El Colegio Farmacéutico de Jujuy (COLFARJUY) emitió un comunicado urgente en el que califica la situación actual como un «momento límite». La institución denuncia que la cadena de pagos se encuentra quebrada, lo que pone en jaque la continuidad del servicio de medicamentos en toda la provincia.
Según detallaron las autoridades de la entidad, el principal problema radica en la brecha temporal entre la compra y el cobro de los fármacos. Mientras las farmacias deben cancelar sus obligaciones con los proveedores en un plazo máximo de 15 días, las obras sociales y empresas de medicina prepaga —con PAMI a la cabeza— están abonando las prestaciones con retrasos que superan los 60 y 90 días.

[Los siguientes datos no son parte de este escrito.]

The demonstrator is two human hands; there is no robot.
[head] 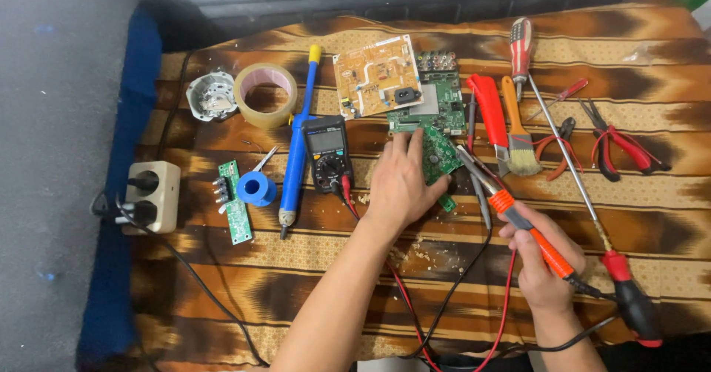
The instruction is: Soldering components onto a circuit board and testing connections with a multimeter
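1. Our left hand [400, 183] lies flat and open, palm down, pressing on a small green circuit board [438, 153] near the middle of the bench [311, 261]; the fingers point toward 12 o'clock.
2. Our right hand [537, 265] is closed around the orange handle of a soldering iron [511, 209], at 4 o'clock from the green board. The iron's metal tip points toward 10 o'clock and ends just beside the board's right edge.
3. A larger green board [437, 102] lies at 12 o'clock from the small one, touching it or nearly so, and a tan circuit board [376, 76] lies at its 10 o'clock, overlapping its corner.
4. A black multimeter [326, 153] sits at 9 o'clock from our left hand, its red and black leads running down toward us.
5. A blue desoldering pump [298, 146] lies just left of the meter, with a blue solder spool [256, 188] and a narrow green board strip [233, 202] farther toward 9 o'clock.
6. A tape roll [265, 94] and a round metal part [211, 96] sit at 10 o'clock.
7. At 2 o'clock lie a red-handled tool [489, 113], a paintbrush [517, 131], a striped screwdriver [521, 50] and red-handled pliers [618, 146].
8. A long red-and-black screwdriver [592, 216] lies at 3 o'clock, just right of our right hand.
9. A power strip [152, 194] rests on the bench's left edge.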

«Este esquema no solo es inviable, sino que pone en jaque la continuidad misma del servicio», señalaron desde el Colegio, advirtiendo que este escenario de crisis federal ya está provocando dificultades concretas en la dispensa de remedios.

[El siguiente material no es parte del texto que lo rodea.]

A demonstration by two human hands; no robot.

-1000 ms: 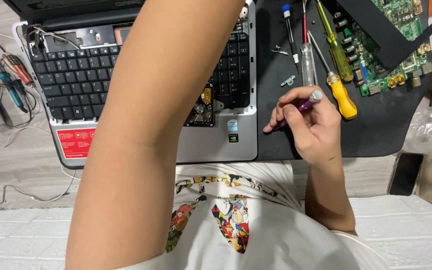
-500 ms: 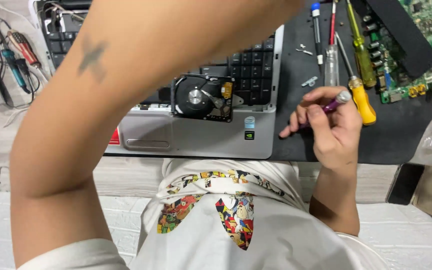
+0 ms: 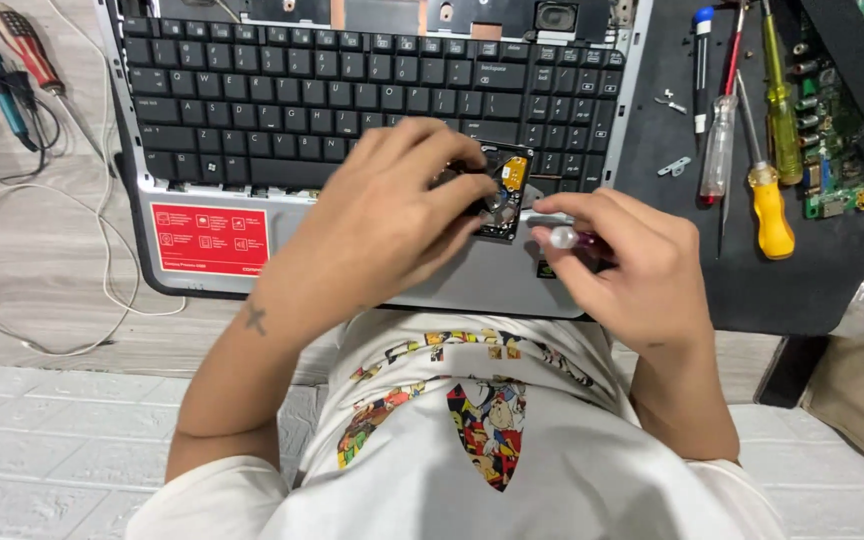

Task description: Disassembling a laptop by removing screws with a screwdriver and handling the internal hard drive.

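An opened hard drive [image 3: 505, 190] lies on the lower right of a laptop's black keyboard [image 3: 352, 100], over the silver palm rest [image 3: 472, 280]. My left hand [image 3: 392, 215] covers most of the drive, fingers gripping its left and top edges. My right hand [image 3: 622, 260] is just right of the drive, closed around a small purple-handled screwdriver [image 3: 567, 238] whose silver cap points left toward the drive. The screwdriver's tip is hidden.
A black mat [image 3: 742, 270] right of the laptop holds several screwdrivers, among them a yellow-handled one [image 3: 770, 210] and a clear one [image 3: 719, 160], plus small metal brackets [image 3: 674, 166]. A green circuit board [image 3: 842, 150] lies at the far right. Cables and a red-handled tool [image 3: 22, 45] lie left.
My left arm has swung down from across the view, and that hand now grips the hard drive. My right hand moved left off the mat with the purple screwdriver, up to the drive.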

La preocupación principal se centra en los sectores más vulnerables, específicamente en los jubilados, quienes ya están sufriendo las consecuencias de un sistema que muestra signos de agotamiento. Desde COLFARJUY indicaron que, de no mediar respuestas urgentes por parte de las autoridades y los actores del sistema, no se descarta un corte total en las prestaciones.
Pese a la gravedad del cuadro, el comunicado destaca el esfuerzo de las farmacias jujeñas por sostener el acceso a la salud. «Lo hacen con compromiso y con un profundo sentido sanitario, evitando que la crisis impacte de lleno en la comunidad», reza el texto firmado por la Comisión Directiva.
Bajo la consigna «Ahora es el turno de las respuestas», el Colegio declaró la «alerta farmacéutica» y convocó a una mesa de diálogo urgente para evitar que el sistema colapse definitivamente. La situación en Jujuy se suma a un malestar generalizado en el sector a nivel nacional, impulsado por el aumento sostenido de los costos operativos y la falta de financiamiento.